(Your assignment): From the entries below, return exactly the lines beginning at the one that contains "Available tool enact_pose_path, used" and ending at the one that contains "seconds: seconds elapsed", both of them included, and only those lines.

(Given records):

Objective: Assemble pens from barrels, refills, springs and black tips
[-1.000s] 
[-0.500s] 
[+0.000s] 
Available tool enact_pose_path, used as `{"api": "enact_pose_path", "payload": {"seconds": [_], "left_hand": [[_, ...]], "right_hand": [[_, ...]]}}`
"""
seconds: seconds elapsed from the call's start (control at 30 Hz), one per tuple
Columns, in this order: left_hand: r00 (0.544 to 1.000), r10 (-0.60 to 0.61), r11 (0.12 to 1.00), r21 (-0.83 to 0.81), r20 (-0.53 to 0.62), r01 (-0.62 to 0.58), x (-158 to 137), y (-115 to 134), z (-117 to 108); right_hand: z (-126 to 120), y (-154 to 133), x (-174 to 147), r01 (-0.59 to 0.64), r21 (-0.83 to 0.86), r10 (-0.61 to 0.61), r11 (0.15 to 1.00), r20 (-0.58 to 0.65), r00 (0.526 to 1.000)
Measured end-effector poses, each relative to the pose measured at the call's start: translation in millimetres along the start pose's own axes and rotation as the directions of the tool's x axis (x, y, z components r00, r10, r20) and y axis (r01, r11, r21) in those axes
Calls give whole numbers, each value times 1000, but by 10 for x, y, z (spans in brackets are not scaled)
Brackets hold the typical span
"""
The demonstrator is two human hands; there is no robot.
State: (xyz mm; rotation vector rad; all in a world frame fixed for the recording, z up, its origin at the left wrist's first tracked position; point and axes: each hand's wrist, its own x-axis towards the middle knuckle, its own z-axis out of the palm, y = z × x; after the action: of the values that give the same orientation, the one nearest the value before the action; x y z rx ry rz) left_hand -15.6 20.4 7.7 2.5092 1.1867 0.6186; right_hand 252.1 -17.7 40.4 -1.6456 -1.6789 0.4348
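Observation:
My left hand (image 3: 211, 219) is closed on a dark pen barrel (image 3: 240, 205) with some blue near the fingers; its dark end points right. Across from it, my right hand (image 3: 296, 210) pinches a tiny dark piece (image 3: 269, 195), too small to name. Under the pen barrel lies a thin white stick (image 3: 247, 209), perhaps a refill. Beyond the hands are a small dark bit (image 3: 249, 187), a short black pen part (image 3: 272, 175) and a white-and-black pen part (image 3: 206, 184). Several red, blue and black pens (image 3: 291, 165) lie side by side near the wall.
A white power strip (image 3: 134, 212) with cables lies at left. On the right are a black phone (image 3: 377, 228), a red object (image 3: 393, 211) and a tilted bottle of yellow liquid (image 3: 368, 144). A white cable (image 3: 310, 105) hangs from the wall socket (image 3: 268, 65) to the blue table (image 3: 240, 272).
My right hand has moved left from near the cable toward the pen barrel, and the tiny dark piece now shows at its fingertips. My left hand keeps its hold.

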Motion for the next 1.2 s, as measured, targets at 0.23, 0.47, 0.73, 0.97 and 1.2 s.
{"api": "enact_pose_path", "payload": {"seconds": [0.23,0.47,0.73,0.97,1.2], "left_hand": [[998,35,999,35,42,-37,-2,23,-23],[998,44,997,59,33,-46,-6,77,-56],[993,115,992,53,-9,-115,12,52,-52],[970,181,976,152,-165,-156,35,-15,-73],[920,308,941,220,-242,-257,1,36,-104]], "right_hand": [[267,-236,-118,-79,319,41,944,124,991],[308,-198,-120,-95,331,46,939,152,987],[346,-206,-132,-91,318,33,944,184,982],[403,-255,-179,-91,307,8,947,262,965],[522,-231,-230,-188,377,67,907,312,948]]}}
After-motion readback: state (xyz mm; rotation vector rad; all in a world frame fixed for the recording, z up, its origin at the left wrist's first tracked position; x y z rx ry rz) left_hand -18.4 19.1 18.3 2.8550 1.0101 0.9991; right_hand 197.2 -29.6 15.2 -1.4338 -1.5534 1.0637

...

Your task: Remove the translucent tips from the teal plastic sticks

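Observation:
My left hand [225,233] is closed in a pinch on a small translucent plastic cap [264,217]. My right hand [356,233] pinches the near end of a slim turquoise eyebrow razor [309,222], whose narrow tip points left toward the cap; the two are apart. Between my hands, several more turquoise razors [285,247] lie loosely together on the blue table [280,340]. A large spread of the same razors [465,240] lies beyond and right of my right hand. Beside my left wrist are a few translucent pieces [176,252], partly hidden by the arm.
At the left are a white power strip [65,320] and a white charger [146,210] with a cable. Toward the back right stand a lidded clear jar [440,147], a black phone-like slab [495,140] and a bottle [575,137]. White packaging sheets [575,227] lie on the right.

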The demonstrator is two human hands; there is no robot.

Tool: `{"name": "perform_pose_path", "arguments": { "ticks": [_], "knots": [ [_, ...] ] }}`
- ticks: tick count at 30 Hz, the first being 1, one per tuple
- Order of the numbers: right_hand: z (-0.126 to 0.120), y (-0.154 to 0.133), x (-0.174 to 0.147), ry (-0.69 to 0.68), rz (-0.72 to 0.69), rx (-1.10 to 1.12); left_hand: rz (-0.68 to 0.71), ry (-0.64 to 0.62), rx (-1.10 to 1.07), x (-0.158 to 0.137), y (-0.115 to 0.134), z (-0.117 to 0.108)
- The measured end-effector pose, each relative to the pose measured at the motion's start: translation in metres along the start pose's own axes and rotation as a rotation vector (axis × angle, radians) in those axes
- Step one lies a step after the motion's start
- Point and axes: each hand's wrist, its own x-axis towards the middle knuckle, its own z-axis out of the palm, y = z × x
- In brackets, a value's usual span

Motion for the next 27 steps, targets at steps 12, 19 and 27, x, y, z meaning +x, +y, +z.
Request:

(Exercise answer):
Available tool enact_pose_path, used as `{"api": "enact_pose_path", "payload": {"seconds": [_], "left_hand": [[_, ...]], "right_hand": [[_, ...]]}}`
"""
seconds: seconds elapsed from the call's start (control at 30 Hz), one per tuple

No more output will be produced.